PROMPT: Write out the data below in full, unchanged, minus the images.
····················
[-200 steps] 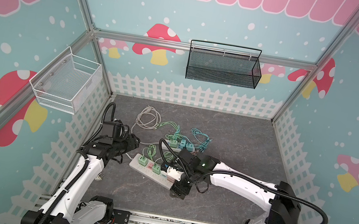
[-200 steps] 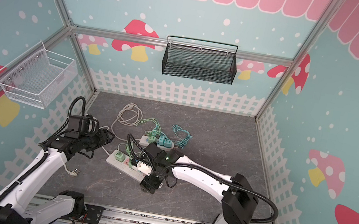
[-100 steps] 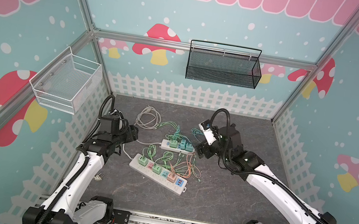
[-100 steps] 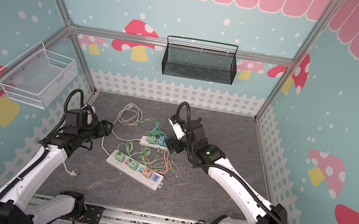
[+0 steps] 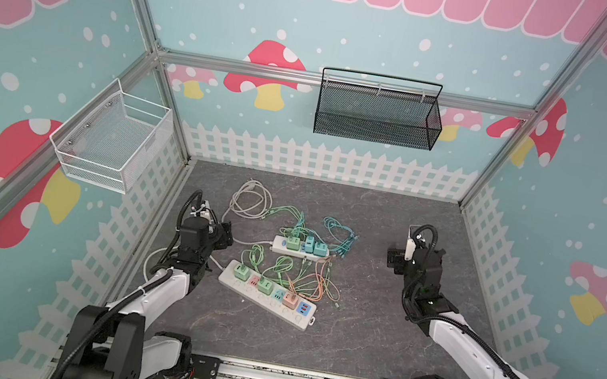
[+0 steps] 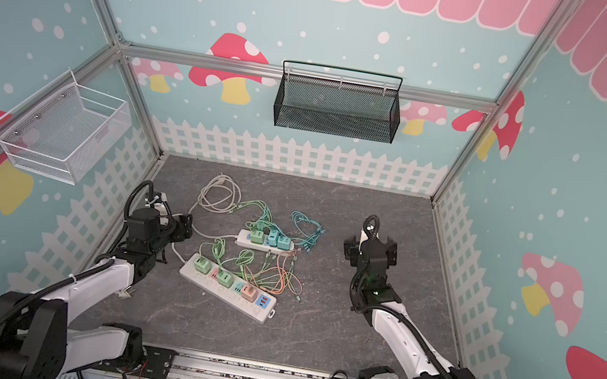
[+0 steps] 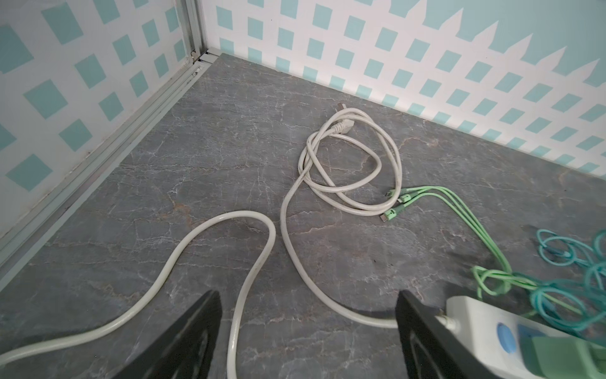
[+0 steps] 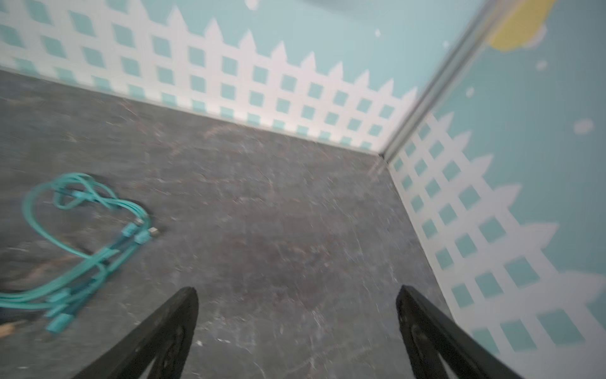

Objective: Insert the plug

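A long white power strip [image 5: 266, 298] [image 6: 228, 286] lies mid-floor, with green, pink, salmon and blue plugs standing in its sockets. The blue plug [image 5: 305, 308] [image 6: 263, 301] sits at its near end. A shorter strip [image 5: 300, 247] [image 7: 492, 331] with green and teal plugs lies behind it. My left gripper [image 5: 224, 233] [image 6: 183, 226] [image 7: 308, 315] hangs open to the left of the short strip, above its white cord [image 7: 262, 262]. My right gripper [image 5: 413, 260] [image 6: 370, 251] [image 8: 296, 315] stands open and empty over bare floor, far right of both strips.
A coiled white cord [image 5: 249, 200] [image 7: 347, 164] ends in a plug [image 7: 344, 126] near the back. Green cables [image 7: 426, 197], teal cables [image 5: 340, 233] [image 8: 91, 229] and orange cables [image 5: 319, 282] tangle around the strips. Fence-patterned walls close in on every side.
My right arm has left the long strip's near end, swung back and to the right, and its jaws have opened. The left gripper has drawn back a little and opened wider.
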`<action>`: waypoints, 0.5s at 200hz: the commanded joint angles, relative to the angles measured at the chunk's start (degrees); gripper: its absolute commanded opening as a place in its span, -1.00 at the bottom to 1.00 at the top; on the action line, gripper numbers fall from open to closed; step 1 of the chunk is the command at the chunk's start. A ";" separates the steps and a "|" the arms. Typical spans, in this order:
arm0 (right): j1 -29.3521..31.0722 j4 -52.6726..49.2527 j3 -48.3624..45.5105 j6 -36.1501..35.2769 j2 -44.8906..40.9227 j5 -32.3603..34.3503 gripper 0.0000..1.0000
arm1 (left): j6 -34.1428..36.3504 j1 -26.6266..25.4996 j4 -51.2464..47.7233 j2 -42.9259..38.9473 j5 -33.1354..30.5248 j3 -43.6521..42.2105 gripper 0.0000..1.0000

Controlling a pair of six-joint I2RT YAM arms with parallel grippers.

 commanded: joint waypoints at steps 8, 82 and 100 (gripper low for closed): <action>-4.44 25.33 -9.50 -0.51 3.92 0.80 0.95 | 3.92 0.45 16.97 6.35 -1.44 -2.64 0.70; -10.74 48.90 -15.51 -0.85 18.58 -5.47 0.95 | 9.02 0.52 39.63 14.69 1.62 -8.94 0.77; -11.08 48.24 -15.87 -0.47 17.93 -6.92 0.95 | 9.01 0.77 45.87 17.57 2.36 -10.15 0.78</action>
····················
SOLVED PROBLEM:
[-200 steps] 
[-200 steps] 
[-100 steps] 
[-100 steps] 
[+0 steps] 
[+0 steps] 
[+0 steps] 
[+0 steps] 

Objective: Insert the plug

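A long white power strip [image 5: 266, 298] [image 6: 228, 286] lies mid-floor, with green, pink, salmon and blue plugs standing in its sockets. The blue plug [image 5: 305, 308] [image 6: 263, 301] sits at its near end. A shorter strip [image 5: 300, 247] [image 7: 492, 331] with green and teal plugs lies behind it. My left gripper [image 5: 224, 233] [image 6: 183, 226] [image 7: 308, 315] hangs open to the left of the short strip, above its white cord [image 7: 262, 262]. My right gripper [image 5: 413, 260] [image 6: 370, 251] [image 8: 296, 315] stands open and empty over bare floor, far right of both strips.
A coiled white cord [image 5: 249, 200] [image 7: 347, 164] ends in a plug [image 7: 344, 126] near the back. Green cables [image 7: 426, 197], teal cables [image 5: 340, 233] [image 8: 91, 229] and orange cables [image 5: 319, 282] tangle around the strips. Fence-patterned walls close in on every side.
My right arm has left the long strip's near end, swung back and to the right, and its jaws have opened. The left gripper has drawn back a little and opened wider.
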`<action>`: waypoints, 0.5s at 200hz: the commanded joint angles, relative to the angles measured at the chunk's start (degrees); gripper: its absolute commanded opening as a place in its span, -1.00 at the bottom to 1.00 at the top; on the action line, gripper numbers fall from open to closed; step 1 of the chunk is the command at the chunk's start. A ";" separates the steps and a "|" the arms. Typical spans, in this order:
arm0 (right): j1 -29.3521..31.0722 j4 -52.6726..49.2527 j3 -48.3624..45.5105 j6 -36.1501..35.2769 j2 -44.8906..40.9227 j5 -32.3603..34.3503 gripper 0.0000..1.0000
arm1 (left): j6 -34.1428..36.3504 j1 -26.6266..25.4996 j4 -51.2464..47.7233 j2 -42.9259..38.9473 j5 -33.1354..30.5248 j3 -43.6521..42.2105 gripper 0.0000..1.0000

Controlling a pair of six-joint I2RT YAM arms with parallel grippers.

 commanded: joint waypoints at steps 8, 82 and 100 (gripper low for closed): <action>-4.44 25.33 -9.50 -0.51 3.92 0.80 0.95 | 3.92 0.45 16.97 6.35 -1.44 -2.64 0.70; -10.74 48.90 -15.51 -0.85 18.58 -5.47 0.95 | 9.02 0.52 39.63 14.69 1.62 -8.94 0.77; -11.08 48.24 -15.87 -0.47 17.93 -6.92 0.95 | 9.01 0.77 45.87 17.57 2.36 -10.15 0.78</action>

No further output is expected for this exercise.